The latest update to the caret package allows users to define their own modeling and prediction components. This also gives us a huge amount of flexibility for creating your own models or doing some things that were originally intended by the package. This page shows a lot of the details for creating custom models.

Suppose the model has one tuning parameter and we want to look at four candidate values for tuning. Suppose we also want to tune the probability cut off over 20 different thresholds. Now we have to look at 20×4=80 different models (and that is for each resample). One other feature that has been opened up his ability to use sequential parameters: these are tuning parameters that don't require a completely new model fit to produce predictions. In this case, we can fit one random forest model and get it's predicted class probabilities and evaluate the candidate probability cutoffs using these same hold-out samples. Again, there's a lot of details on this page and, without going into them, our code for these analyses can be found here.

Basically, we define a list of model components (such as the fitting code, the prediction code, etc.) and feed this into the train function instead of using a pre-listed model string (such as method = "rf"). For this model and these data, there was an 8% increase in training time to evaluate 20 additional values of the probability cut off.

How do we optimize this model?
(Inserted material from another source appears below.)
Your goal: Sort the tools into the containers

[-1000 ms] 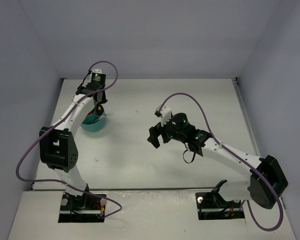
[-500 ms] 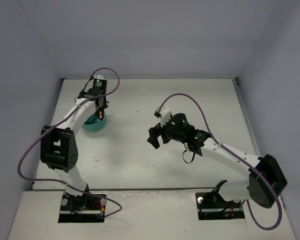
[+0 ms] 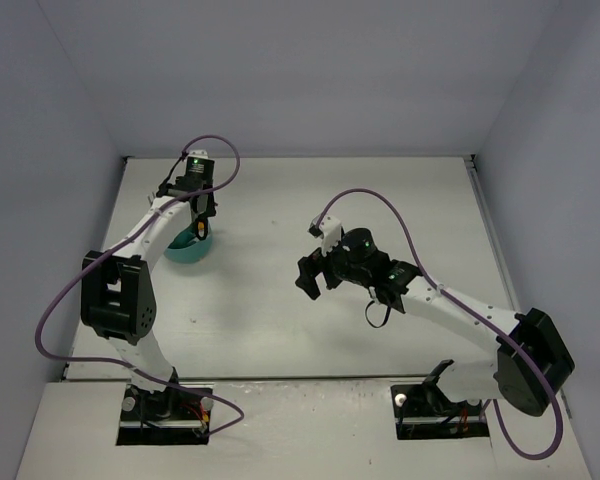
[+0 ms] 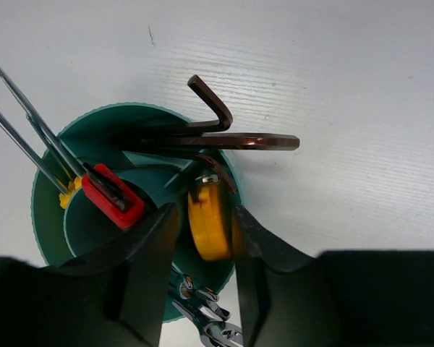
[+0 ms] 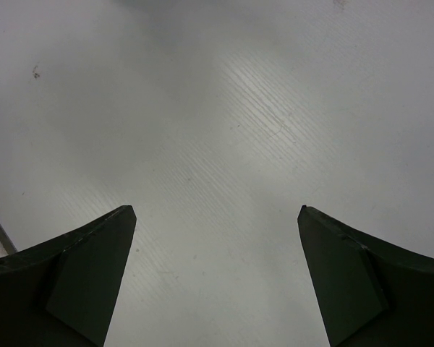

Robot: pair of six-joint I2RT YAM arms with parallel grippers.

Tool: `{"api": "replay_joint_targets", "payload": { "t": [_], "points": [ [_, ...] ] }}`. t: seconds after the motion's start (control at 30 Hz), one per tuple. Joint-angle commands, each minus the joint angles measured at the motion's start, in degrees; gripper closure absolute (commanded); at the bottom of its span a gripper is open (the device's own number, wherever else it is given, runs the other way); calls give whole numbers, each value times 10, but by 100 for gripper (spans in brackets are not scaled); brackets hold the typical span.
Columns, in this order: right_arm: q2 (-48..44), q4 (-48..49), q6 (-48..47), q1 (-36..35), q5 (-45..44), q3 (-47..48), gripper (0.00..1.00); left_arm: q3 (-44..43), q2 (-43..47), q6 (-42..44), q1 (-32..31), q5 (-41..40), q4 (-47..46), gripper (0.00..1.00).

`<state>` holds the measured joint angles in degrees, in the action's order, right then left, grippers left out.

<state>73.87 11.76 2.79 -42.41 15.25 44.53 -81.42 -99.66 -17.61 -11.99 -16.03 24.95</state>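
Note:
The teal tub (image 3: 188, 250) stands at the far left of the table. In the left wrist view the tub (image 4: 49, 170) holds a red-and-black folding knife (image 4: 113, 196), thin screwdriver shafts (image 4: 30, 124), dark hex keys (image 4: 215, 116) sticking out over its rim, and silver wrenches (image 4: 202, 325). My left gripper (image 3: 198, 230) is right over the tub. It (image 4: 202, 220) is shut on an orange-handled screwdriver (image 4: 211, 224) that hangs in a rim compartment. My right gripper (image 3: 306, 280) hovers mid-table, and it (image 5: 217, 217) is wide open and empty over bare tabletop.
White table (image 3: 380, 200) with grey walls on three sides. Purple cables loop from both arms. No loose tools show on the tabletop in the top view.
My left gripper moved a little back and down onto the tub one second ago, then stayed still. The right arm has hardly moved.

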Motion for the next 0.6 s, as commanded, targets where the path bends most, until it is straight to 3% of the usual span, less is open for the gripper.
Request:
{"api": "replay_joint_targets", "payload": {
  "t": [0.0, 0.3, 0.57],
  "points": [
    [-6, 33, -8, 0, 1, 6, 7, -6, 31, 6, 0, -1, -22, 65],
    [-15, 30, -3, 0, -18, 7, 6, -26, 88, -13, -4, 56, -8, 59],
    [-91, -11, 33, 15, -121, 27, 0, -80, 205, -15, -45, 83, 67, 49]
  ]
}}
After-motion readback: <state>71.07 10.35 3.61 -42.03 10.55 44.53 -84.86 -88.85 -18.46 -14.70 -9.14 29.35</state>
Normally we might look at the area under the ROC curve as a metric to choose our final values. In this case the ROC curve is independent of the probability threshold so we have to use something else. A common technique to evaluate a candidate threshold is see how close it is to the perfect model where sensitivity and specificity are one. Our code will use the distance between the current model's performance and the best possible performance and then have train minimize this distance when choosing it's parameters. Here is the code that we use to calculate this:

fourStats <- function (data, lev = levels(data$obs), model = NULL) {
  ## This code will get use the area under the ROC curve and the
  ## sensitivity and specificity values using the current candidate
  ## value of the probability threshold.
  out <- c(twoClassSummary(data, lev = levels(data$obs), model = NULL))
 
  ## The best possible model has sensitivity of 1 and specifity of 1. 
  ## How far are we from that value?
  coords <- matrix(c(1, 1, out["Spec"], out["Sens"]), 
                   ncol = 2, 
                   byrow = TRUE)
  colnames(coords) <- c("Spec", "Sens")
  rownames(coords) <- c("Best", "Current")
  c(out, Dist = dist(coords)[1])
}

Now let's run our random forest model and see what it comes up with for the best possible threshold:

set.seed(949)
mod1 <- train(Class ~ ., data = training,
              ## 'modelInfo' is a list object found in the linked
              ## source code
              method = modelInfo,
              ## Minimize the distance to the perfect model
              metric = "Dist",
              maximize = FALSE,
              tuneLength = 20,
              trControl = trainControl(method = "cv",
                                       classProbs = TRUE,
                                       summaryFunction = fourStats))

The resulting model output notes that:

Tuning parameter 'mtry' was held constant at a value of 3
Dist was used to select the optimal model using  the smallest value.
The final values used for the model were mtry = 3 and threshold = 0.887.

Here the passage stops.